The U.S. Cybersecurity and Infrastructure Security Agency (CISA), alongside international partners, has released a new guide aimed at helping organizations securely adopt agentic artificial intelligence while addressing emerging cybersecurity risks.
Published on May 1, Careful Adoption of Agentic Artificial Intelligence (AI) Services outlines the security challenges associated with deploying autonomous AI systems and offers mitigation strategies for developers, vendors, and operators. The guide was developed jointly by CISA, the Australian Signals Directorate’s Australian Cyber Security Centre (ASD ACSC), and other global partners.
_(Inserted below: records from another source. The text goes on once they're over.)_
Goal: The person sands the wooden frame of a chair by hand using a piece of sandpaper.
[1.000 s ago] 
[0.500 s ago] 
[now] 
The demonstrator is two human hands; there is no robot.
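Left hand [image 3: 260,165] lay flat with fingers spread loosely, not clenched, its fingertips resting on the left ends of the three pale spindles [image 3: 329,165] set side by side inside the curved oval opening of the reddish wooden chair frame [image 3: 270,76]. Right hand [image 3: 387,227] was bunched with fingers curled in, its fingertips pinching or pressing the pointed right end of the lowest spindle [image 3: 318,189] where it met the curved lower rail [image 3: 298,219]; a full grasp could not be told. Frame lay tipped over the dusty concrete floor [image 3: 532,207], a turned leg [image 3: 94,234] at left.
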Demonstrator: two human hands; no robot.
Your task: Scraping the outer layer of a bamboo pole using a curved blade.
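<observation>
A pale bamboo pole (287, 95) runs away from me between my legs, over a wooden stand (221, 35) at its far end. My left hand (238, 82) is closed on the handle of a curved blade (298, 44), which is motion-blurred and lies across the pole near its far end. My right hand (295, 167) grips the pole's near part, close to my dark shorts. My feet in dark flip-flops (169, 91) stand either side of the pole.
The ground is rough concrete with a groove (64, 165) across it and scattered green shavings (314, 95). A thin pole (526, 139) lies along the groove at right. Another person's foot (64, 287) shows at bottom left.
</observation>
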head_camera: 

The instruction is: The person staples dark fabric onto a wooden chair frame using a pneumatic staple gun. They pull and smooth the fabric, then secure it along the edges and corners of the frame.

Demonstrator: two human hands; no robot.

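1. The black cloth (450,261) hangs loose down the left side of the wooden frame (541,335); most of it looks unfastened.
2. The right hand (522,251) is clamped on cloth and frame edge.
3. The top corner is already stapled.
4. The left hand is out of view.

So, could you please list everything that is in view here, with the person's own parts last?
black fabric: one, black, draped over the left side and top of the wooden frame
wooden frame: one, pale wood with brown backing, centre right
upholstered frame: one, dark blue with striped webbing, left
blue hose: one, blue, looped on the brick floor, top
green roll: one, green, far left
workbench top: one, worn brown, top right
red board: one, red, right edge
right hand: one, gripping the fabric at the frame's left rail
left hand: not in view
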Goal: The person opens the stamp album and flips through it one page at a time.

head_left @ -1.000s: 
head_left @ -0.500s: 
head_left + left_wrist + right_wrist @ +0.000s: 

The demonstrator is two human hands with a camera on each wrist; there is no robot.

As critical infrastructure and defense organizations increasingly adopt agentic AI to support mission-critical operations and automation, officials warn that these systems can expand cybersecurity vulnerabilities. Risks include broader attack surfaces, privilege creep, behavioral misalignment, and limited visibility into system events.
“CISA is committed to supporting the U.S.’s adoption of AI that includes ensuring it aligns with President Trump’s Cyber Strategy for America and is cyber secure. We actively collaborate with government and international partners on shared priorities on AI advancements while addressing cybersecurity challenges and risks. CISA encourages agentic AI developers, vendors and operators to review this guide,” said CISA Acting Director Nick Andersen.
The guidance recommends limiting AI systems’ access to sensitive data and critical infrastructure while encouraging organizations to begin with low-risk, nonsensitive use cases as they scale adoption.